◆ Task item ◆
Could you repeat every record exactly as it appears?
.....
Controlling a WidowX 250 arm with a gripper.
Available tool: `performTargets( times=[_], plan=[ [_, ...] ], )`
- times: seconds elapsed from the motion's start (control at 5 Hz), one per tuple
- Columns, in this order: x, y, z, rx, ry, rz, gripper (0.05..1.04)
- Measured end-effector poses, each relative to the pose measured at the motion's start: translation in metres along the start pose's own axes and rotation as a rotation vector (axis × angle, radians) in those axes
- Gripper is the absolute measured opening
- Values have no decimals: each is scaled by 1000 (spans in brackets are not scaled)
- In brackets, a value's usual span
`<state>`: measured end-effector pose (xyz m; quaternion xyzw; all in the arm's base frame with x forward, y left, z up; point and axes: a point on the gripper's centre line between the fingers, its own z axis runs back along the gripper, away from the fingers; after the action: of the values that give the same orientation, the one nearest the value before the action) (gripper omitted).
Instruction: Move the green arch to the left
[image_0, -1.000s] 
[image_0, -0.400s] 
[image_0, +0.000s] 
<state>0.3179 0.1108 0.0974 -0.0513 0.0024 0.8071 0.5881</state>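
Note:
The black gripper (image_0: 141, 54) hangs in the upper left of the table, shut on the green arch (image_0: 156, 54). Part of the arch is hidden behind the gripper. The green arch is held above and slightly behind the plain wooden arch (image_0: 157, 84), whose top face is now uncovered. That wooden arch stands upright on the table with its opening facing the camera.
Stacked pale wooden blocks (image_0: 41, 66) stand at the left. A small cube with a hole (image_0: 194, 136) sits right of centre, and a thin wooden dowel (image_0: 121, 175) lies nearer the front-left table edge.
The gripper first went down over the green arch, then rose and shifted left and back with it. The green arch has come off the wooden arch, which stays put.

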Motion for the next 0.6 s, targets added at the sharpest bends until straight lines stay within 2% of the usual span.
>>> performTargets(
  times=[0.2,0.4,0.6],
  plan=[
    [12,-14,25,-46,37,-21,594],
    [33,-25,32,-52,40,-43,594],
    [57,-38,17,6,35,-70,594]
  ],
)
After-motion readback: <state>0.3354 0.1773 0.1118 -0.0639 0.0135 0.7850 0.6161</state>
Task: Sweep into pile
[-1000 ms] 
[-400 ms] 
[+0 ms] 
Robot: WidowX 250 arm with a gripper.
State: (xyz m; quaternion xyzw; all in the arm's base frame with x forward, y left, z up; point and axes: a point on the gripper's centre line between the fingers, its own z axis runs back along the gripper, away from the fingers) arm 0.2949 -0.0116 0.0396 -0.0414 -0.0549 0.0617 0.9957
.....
◆ Solution to the exercise ◆
Controlling a WidowX 250 arm with a gripper.
Available tool: `performTargets( times=[_], plan=[ [_, ...] ], )`
- times: seconds elapsed from the motion's start (control at 5 Hz), one per tuple
- Columns, in this order: x, y, z, rx, ry, rz, gripper (0.05..1.04)
- Measured end-effector poses, each relative to the pose measured at the motion's start: translation in metres along the start pose's own axes and rotation as a rotation vector (axis × angle, radians) in those axes
- Gripper is the absolute measured opening
- Values have no decimals: each is scaled by 1000 (spans in brackets are not scaled)
- In brackets, a value's usual span
`<state>`: measured end-effector pose (xyz m; quaternion xyzw; all in the arm's base frame with x forward, y left, z up; point and axes: a point on the gripper's centre line between the fingers, its own z axis runs back along the gripper, away from the fingers; after the action: of the values that give the same orientation, the one nearest the value before the action) (gripper omitted).
Instruction: Move the green arch to the left
[image_0, -1.000s] 
[image_0, -0.400s] 
[image_0, +0.000s] 
<state>0.3179 0.1108 0.0974 -0.0513 0.0024 0.8071 0.5881</state>
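Note:
The black gripper (image_0: 141, 54) hangs in the upper left of the table, shut on the green arch (image_0: 156, 54). Part of the arch is hidden behind the gripper. The green arch is held above and slightly behind the plain wooden arch (image_0: 157, 84), whose top face is now uncovered. That wooden arch stands upright on the table with its opening facing the camera.
Stacked pale wooden blocks (image_0: 41, 66) stand at the left. A small cube with a hole (image_0: 194, 136) sits right of centre, and a thin wooden dowel (image_0: 121, 175) lies nearer the front-left table edge.
The gripper first went down over the green arch, then rose and shifted left and back with it. The green arch has come off the wooden arch, which stays put.
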
Motion for the next 0.6 s, targets added at the sharpest bends until straight lines stay within 2% of the usual span.
>>> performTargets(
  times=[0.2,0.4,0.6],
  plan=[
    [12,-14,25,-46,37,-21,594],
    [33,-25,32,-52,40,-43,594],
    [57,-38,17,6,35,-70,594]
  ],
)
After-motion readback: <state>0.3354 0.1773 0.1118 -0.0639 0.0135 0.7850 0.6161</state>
Task: Sweep into pile
[-1000 ms] 
[-400 ms] 
[+0 ms] 
Robot: WidowX 250 arm with a gripper.
State: (xyz m; quaternion xyzw; all in the arm's base frame with x forward, y left, z up; point and axes: a point on the gripper's centre line between the fingers, its own z axis runs back along the gripper, away from the fingers) arm 0.2949 -0.0116 0.0396 -0.0414 -0.0549 0.0617 0.9957

The exercise is complete with this answer.